§ INSTRUCTIONS FOR THE TASK
Return, from the material below, each line in which "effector" occurs.

▼▼▼

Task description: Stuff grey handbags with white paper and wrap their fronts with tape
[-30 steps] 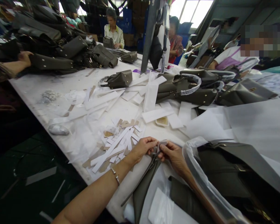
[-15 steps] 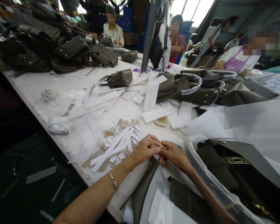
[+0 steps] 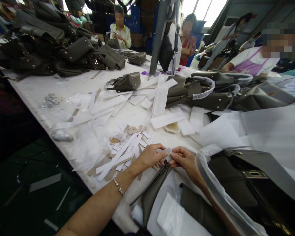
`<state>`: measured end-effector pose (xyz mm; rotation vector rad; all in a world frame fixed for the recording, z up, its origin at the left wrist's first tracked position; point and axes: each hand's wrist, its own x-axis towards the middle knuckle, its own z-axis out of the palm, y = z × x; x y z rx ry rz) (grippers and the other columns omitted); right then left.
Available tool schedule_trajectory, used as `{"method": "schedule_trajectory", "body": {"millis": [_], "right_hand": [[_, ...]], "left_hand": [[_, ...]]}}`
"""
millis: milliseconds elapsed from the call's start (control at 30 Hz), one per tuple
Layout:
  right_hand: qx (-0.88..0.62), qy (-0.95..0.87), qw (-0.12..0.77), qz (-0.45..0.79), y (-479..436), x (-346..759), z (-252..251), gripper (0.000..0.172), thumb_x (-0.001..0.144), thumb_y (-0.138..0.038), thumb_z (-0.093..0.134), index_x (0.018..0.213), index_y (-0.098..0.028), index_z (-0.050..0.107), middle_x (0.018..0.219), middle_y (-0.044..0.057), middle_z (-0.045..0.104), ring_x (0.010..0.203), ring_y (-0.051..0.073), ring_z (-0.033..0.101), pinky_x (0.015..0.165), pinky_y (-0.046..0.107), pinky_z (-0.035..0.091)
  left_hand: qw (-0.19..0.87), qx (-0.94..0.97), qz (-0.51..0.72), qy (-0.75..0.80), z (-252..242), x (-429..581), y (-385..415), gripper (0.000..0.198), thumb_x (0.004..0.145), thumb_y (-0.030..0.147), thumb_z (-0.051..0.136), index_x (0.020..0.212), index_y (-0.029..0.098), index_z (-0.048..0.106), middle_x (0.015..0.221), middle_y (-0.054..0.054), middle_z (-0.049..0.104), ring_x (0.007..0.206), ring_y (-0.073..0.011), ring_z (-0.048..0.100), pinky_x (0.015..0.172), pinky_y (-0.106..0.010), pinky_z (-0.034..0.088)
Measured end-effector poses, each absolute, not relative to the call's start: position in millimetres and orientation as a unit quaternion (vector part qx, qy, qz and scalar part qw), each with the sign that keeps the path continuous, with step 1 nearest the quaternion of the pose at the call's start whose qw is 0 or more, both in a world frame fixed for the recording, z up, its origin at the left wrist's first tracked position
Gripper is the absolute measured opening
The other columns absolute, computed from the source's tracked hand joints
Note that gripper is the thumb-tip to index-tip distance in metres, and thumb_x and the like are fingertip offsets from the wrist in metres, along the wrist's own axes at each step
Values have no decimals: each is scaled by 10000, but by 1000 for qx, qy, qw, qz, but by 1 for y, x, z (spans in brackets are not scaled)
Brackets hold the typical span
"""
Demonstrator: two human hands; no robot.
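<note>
My left hand [image 3: 152, 156] and my right hand [image 3: 184, 160] meet above the top end of a dark olive handbag [image 3: 152, 196]. Between their fingertips is a small translucent white strip [image 3: 167, 154], pinched from both sides. It lies at the end of the bag's zip [image 3: 165, 164]; whether it wraps around that end I cannot tell. White foam sheeting [image 3: 166, 213] pads the bag's open middle. To the right of my right hand, a plastic-wrapped handle [image 3: 211, 175] arches beside a dark bag flap with a gold clasp [image 3: 255, 174].
Left of my hands lies a heap of card strips [image 3: 127, 152]. Foam strips [image 3: 159, 101] and a small tray [image 3: 172, 127] sit beyond. Handbags are piled at far left [image 3: 73, 49] and at right [image 3: 206, 98]. A metal post [image 3: 158, 42] stands ahead; several people work around the table.
My hands have drawn slightly apart, and the white strip between the fingertips now shows. The view has shifted a little.
</note>
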<state>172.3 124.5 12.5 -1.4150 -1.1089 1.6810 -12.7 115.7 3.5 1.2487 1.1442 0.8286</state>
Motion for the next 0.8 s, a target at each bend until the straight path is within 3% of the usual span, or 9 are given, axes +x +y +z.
{"method": "schedule_trajectory", "body": {"millis": [67, 133, 267, 400, 533, 667, 733, 800], "right_hand": [[-550, -463, 323, 615, 125, 169, 15, 483, 601, -581, 810, 802, -169, 657, 633, 29, 682, 537, 164, 637, 484, 273, 524], [-569, -497, 322, 571, 128, 169, 13, 461, 644, -613, 752, 756, -173, 671, 560, 3, 624, 465, 133, 561, 390, 230, 424], [-593, -517, 346, 511, 133, 171, 3, 344, 684, -534, 722, 717, -196, 671, 489, -34, 526, 402, 91, 397, 359, 220, 279], [-585, -547, 332, 499, 121, 168, 0, 204, 684, -414, 683, 705, -211, 683, 535, -25, 577, 464, 123, 463, 419, 239, 343], [-567, -649, 207, 463, 104, 192, 23, 75, 613, -207, 680, 548, -240, 666, 538, -20, 630, 535, 144, 552, 485, 246, 384], [-611, -695, 80, 370, 120, 273, 75, 311, 357, -45, 775, 336, -214, 515, 325, -47, 456, 303, 106, 402, 384, 242, 259], [-645, -707, 31, 288, 139, 317, 112, 396, 294, 30, 752, 286, -208, 436, 292, -59, 381, 274, 86, 342, 401, 245, 230], [-655, -726, 15, 210, 156, 349, 146, 303, 376, 24, 753, 398, -206, 556, 422, 8, 534, 394, 140, 489, 470, 280, 299]], "left_hand": [[553, 560, 363, 499, 5, -11, 116, 324, 815, 480, 611, 769, 160, 630, 713, -24, 618, 569, -151, 606, 498, -235, 440], [511, 565, 391, 515, 7, -12, 117, 287, 811, 419, 616, 670, 170, 596, 680, -5, 575, 620, -143, 570, 575, -240, 433], [427, 532, 457, 570, 11, -20, 121, 234, 869, 367, 523, 713, 194, 530, 696, 12, 525, 691, -147, 513, 661, -252, 406], [382, 492, 500, 601, 8, -30, 126, 228, 904, 388, 450, 768, 208, 485, 754, 9, 520, 755, -156, 499, 710, -257, 396], [446, 504, 475, 567, 2, -33, 129, 312, 837, 477, 543, 688, 210, 482, 635, 29, 494, 623, -144, 487, 611, -246, 400], [500, 507, 464, 528, -2, -32, 131, 356, 829, 529, 543, 684, 209, 486, 607, 36, 503, 563, -139, 493, 552, -243, 412], [502, 512, 465, 518, -2, -32, 131, 360, 837, 530, 550, 688, 207, 494, 608, 36, 506, 577, -141, 497, 565, -243, 414], [497, 525, 464, 512, -3, -32, 130, 361, 858, 525, 544, 695, 205, 504, 612, 32, 514, 595, -145, 503, 582, -247, 413]]}}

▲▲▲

§ RESPONSE BELOW
`<state>`: measured end-effector pose (xyz mm; rotation vector rad; all in a world frame fixed for the recording, z up, its origin at the left wrist's first tracked position; point and axes: each hand's wrist, its own x-axis towards the middle knuckle, its own z-axis out of the palm, y = z × x; x y z rx ry rz) (grippers and the other columns omitted); right then left.
Measured end-effector poses, each absolute, not relative to the call's start: position in millimetres and orientation as a unit quaternion (vector part qx, qy, qz and scalar part qw), each with the sign that keeps the path continuous, with step 1 nearest the quaternion of the pose at the call's start whose qw is 0 or more, both in a world frame fixed for the recording, z up, its origin at the left wrist's first tracked position

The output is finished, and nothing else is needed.